Your task |
Please restate each line of the data below exactly. Omit all images.
►
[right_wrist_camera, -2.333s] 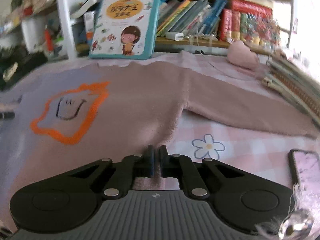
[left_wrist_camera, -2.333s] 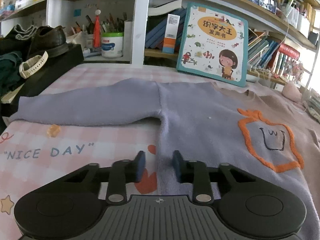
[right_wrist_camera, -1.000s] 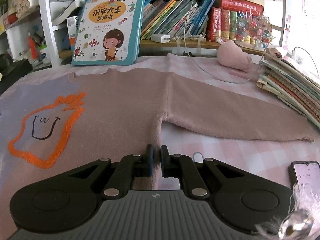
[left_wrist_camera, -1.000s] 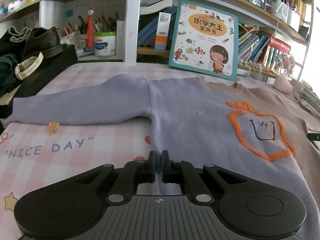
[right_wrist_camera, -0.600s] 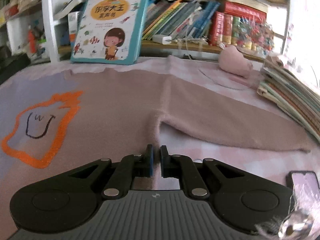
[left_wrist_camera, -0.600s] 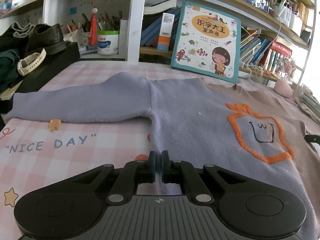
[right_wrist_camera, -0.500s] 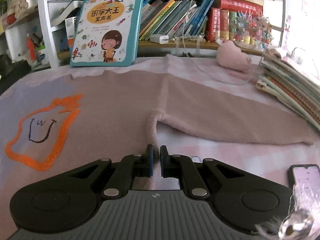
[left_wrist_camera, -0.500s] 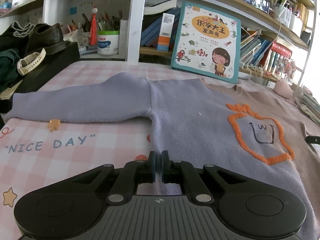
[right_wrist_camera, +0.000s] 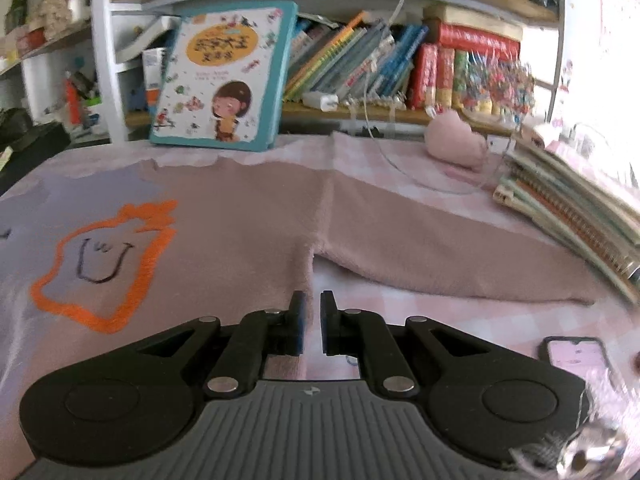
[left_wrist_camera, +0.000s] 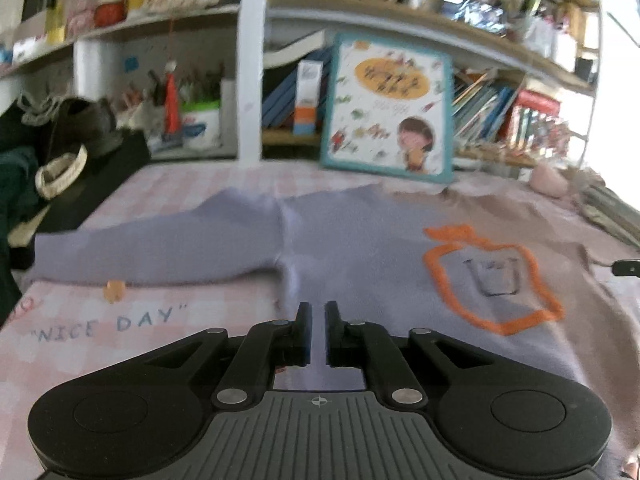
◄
Response area |
[right_wrist_camera, -2.333s] 
[left_wrist_camera, -2.333s] 
[right_wrist_camera, -1.000s] 
[left_wrist_camera, -1.000s] 
[right_wrist_camera, -0.600s] 
[left_wrist_camera, -0.600s] 
[right_wrist_camera, -0.500s] 
[left_wrist_camera, -0.500s] 
[right_wrist_camera, +0.000s] 
[left_wrist_camera, +0.000s] 

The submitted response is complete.